Traders face Sh1 million fine as new ETRs final deadline looms

Kenya Revenue Authority (KRA) headquarters at Times Tower Building, Nairobi. [Wilberforce Okwiri, Standard]

Manufacturers and traders risk a Sh1 million fine or a jail term of three years from tomorrow if they fail to install upgraded electronic tax registers (ETRs) at their premises.

The new system grants the taxman real-time access to invoices.

Under the new system, the Kenya Revenue Authority (KRA) will receive sales and invoice data from all registered firms and traders daily in a fresh push to boost revenue collections and curb tax evasion.

The move comes as the taxman moves to seal revenue leaks and boost State coffers as part of the efforts to reduce reliance on public debt.

Traders will also be required to seek the taxman's permission to perform any other business the next day under the system, meaning incorrect or incomplete data logged the previous day could lock them out.

KRA said recently its workers would start wearing body cameras in a bid to curb tax cheating and staff bribery.

KRA has warned businesses that they must deploy the new Internet-enabled ETRs that track invoicing at every turn of a transaction to assess the tax dues promptly by tomorrow.

Economic difficulties

KRA had twice extended the deadline for compliance, which was initially July 31, sparing non-compliant traders a hefty fine.

This was on the back of supply hitches of gadgets and economic difficulties at the time.

But KRA has now ruled out any more deadline extensions. The ETR retails at between Sh45,000 to Sh120,000, while the billing software is about Sh80,000.

A cashier serves customers at a supermarket along Aga Khan Walk in Nairobi.

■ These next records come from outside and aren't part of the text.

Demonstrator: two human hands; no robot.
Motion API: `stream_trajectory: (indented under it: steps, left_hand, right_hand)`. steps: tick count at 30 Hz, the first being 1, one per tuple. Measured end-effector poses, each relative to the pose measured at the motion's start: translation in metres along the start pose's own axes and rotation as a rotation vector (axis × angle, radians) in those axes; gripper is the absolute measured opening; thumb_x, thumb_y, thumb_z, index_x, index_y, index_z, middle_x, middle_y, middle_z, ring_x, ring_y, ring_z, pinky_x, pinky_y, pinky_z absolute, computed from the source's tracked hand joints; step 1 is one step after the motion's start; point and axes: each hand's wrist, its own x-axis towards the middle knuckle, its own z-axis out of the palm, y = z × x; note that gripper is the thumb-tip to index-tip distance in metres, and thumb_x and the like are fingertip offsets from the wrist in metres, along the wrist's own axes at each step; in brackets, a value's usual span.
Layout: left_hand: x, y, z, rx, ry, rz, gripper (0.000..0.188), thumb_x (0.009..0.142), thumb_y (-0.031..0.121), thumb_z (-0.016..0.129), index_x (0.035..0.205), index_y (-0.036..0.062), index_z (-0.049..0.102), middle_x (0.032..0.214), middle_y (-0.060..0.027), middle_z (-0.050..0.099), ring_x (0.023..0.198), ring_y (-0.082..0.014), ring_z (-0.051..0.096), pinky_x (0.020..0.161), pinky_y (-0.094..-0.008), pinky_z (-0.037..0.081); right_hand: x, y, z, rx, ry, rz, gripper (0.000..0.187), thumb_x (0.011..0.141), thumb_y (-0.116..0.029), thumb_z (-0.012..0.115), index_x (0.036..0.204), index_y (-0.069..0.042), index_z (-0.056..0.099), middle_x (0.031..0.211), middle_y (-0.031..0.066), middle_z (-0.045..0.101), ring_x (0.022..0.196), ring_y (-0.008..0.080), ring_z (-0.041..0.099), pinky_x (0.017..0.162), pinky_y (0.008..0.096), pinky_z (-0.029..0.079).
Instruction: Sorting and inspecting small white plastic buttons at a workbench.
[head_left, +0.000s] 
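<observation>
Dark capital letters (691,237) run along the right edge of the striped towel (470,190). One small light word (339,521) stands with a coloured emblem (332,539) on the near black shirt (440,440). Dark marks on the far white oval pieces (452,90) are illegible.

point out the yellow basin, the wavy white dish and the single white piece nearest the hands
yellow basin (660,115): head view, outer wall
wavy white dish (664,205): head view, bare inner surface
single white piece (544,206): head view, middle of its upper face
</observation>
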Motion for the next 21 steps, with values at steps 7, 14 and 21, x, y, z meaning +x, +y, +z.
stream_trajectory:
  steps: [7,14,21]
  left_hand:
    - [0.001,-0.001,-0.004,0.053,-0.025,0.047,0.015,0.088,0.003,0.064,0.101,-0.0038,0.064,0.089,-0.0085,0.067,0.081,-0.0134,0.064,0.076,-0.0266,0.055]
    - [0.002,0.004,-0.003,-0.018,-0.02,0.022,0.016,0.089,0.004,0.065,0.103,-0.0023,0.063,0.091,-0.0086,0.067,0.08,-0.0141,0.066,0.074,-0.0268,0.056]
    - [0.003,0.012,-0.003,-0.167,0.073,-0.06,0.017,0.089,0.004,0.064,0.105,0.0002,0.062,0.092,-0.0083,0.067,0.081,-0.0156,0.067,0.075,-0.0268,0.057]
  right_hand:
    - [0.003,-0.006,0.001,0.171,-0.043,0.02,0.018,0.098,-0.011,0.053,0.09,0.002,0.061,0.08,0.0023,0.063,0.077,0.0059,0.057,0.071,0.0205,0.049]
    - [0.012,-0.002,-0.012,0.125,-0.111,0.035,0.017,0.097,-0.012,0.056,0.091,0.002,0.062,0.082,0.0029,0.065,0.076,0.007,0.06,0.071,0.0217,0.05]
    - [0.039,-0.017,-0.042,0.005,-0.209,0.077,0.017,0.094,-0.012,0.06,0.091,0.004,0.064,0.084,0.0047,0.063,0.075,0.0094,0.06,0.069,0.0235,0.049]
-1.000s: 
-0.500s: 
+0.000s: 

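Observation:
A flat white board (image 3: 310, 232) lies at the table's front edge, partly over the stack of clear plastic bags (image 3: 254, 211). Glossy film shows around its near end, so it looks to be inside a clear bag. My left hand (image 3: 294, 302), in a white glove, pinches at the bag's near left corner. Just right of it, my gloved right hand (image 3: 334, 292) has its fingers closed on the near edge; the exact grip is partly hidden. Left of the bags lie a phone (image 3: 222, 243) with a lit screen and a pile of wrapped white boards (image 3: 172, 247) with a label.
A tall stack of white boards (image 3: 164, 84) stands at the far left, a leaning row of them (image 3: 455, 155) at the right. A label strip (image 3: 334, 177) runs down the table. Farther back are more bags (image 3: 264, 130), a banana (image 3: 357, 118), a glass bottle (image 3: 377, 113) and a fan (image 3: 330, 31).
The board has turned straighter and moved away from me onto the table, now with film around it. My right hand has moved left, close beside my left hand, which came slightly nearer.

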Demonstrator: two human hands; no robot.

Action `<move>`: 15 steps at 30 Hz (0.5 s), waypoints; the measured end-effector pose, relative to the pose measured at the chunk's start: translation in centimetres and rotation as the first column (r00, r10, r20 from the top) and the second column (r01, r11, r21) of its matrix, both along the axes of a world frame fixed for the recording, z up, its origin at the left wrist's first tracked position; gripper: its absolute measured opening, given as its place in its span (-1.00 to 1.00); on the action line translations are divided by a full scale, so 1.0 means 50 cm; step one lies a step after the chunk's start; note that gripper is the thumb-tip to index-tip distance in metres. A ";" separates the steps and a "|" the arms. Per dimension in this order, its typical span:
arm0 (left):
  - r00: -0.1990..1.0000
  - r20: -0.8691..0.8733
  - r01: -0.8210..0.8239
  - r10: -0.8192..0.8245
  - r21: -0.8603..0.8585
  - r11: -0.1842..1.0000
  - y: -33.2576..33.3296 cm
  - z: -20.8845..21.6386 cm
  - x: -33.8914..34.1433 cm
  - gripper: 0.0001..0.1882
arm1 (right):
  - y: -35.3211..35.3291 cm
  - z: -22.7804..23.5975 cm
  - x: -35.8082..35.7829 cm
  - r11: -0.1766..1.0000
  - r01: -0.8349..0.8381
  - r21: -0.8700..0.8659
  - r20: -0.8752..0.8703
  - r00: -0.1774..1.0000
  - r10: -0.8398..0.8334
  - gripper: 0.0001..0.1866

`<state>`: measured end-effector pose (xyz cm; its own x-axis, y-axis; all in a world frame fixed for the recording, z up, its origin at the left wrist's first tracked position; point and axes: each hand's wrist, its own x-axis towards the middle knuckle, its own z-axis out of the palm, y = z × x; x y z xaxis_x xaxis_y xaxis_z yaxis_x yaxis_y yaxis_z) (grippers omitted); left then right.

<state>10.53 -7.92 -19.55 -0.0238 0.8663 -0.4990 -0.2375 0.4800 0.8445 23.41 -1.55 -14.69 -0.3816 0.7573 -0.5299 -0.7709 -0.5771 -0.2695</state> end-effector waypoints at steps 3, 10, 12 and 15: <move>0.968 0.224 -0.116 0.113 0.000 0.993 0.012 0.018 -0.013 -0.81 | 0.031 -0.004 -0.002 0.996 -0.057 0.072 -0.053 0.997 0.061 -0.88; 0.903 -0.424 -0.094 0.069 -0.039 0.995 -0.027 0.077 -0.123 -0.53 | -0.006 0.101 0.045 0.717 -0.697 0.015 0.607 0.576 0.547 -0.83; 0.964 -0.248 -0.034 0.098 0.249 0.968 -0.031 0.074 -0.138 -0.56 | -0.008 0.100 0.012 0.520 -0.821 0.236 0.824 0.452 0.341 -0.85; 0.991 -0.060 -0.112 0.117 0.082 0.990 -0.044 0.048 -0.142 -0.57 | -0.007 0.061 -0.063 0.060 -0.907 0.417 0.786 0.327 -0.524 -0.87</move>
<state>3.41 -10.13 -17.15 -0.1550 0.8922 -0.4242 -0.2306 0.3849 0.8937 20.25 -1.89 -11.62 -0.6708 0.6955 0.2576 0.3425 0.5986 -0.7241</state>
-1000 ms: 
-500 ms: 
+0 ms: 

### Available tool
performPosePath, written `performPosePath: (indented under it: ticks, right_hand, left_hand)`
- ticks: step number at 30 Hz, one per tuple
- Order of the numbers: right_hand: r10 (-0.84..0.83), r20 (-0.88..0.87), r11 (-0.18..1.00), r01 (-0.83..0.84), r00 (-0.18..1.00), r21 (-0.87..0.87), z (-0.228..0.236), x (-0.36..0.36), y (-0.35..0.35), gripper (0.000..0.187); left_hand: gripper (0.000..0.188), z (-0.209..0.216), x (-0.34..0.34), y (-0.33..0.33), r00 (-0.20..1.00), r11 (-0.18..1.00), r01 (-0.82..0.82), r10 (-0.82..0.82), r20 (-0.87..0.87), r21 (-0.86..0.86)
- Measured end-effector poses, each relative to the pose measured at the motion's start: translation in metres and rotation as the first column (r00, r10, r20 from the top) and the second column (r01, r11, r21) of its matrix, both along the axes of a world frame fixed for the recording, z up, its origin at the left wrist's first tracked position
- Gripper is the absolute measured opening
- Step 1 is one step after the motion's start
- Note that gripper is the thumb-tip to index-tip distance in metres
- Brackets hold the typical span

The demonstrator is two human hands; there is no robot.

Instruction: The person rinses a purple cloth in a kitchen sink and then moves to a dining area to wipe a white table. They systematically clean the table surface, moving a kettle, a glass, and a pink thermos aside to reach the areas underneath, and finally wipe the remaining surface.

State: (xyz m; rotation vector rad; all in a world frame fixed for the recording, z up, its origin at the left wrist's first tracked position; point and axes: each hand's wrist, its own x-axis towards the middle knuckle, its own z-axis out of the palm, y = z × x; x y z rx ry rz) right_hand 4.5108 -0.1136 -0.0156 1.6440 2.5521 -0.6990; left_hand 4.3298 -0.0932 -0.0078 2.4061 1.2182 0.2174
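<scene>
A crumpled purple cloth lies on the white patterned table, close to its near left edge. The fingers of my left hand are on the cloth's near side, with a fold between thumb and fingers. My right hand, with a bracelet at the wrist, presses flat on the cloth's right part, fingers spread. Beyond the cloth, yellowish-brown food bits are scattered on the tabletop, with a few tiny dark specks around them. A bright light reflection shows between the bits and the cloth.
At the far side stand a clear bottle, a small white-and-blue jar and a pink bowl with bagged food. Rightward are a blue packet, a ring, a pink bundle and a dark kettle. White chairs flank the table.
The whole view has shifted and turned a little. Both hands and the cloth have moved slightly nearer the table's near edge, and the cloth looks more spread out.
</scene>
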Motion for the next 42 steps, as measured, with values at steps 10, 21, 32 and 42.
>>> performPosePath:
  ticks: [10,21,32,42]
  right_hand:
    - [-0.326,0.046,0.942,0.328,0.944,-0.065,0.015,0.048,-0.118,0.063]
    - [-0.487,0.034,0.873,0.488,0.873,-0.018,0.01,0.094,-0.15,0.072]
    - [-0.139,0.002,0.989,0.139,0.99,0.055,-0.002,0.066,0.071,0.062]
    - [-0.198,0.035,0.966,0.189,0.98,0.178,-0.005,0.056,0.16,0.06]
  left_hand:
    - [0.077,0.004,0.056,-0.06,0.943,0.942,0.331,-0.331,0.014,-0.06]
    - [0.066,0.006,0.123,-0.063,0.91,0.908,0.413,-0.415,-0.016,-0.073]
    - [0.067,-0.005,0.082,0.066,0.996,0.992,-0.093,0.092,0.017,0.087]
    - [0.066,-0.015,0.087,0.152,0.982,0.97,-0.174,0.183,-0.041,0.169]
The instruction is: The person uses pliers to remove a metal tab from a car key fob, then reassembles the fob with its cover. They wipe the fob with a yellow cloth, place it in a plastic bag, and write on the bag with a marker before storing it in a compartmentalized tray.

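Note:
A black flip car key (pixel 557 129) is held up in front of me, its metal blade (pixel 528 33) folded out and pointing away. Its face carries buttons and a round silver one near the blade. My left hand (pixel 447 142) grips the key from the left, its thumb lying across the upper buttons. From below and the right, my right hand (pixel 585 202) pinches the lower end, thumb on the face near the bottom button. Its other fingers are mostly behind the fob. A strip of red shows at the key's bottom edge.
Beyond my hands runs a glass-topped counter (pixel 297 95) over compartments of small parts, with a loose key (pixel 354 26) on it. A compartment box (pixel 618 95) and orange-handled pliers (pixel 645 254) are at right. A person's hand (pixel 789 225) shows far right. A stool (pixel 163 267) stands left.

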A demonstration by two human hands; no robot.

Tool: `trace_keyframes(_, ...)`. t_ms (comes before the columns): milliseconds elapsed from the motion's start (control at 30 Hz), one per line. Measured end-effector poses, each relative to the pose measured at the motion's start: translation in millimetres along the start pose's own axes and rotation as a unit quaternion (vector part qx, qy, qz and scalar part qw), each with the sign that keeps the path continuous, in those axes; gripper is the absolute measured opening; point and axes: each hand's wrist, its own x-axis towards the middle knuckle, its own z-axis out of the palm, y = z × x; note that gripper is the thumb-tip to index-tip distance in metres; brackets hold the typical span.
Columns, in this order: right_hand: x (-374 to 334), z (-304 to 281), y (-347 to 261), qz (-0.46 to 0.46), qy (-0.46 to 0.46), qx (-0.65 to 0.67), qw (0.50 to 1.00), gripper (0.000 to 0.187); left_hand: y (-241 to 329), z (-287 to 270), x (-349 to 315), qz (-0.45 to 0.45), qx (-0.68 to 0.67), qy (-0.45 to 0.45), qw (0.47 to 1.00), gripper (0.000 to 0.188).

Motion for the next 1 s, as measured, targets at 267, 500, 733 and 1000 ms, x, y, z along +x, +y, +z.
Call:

ETRs will be connected through the Internet to KRA's systems, allowing the taxman to monitor all transactions. [Wilberforce Okwiri, Standard]

"Kenya Revenue Authority would like to remind the public and all VAT registered taxpayers that they are required to acquire and install the TIMS (Tax Invoice Management System)-compliant Electronic Tax Registers (ETRs) by Wednesday, November 30, 2022," said KRA in a public notice.

"All VAT registered taxpayers are required to fully transition to the new ETRs to generate and electronically transmit their validated tax invoices to KRA in compliance with the VAT (Electronic Tax Invoice) Regulations, 2020."

KRA asked taxpayers experiencing challenges in complying with TIMS requirements to report the same for facilitation.

"If a VAT registered taxpayer does not comply within the specified period, then we invoke section 53 of the VAT Act, which says that you will either be fined Sh1 million or three years' imprisonment or both if you don't comply within the specified timeline," said Chief Manager in charge of TIMS operations Hakamba Wangwe earlier.

Businesses have been digging deeper into their pockets to bear the cost of procuring the new registers. Besides the upgraded ETR software, traders are supposed to procure software for the devices.

Suppliers have been recording booming business amid the scramble by firms to comply.

"We are selling from Sh45,000 to Sh120,000 for the ETRs and about Sh80,000 for the billing software," said Charles Mwaura, the chief executive of Wisepower Technologies Ltd, one of the KRA-approved suppliers.

The new ETR will upgrade the current manual tax registers that store sales data for scrutiny by KRA after 30 days. "The system seeks to enhance compliance. With the existing situation where we have most of the processes being manual, we don't have visibility of vatable transactions," said Ms Wangwe.

The new ETRs will be connected through the Internet to KRA's systems, allowing the taxman to monitor all transactions in the traders' Point of Sale and invoicing systems.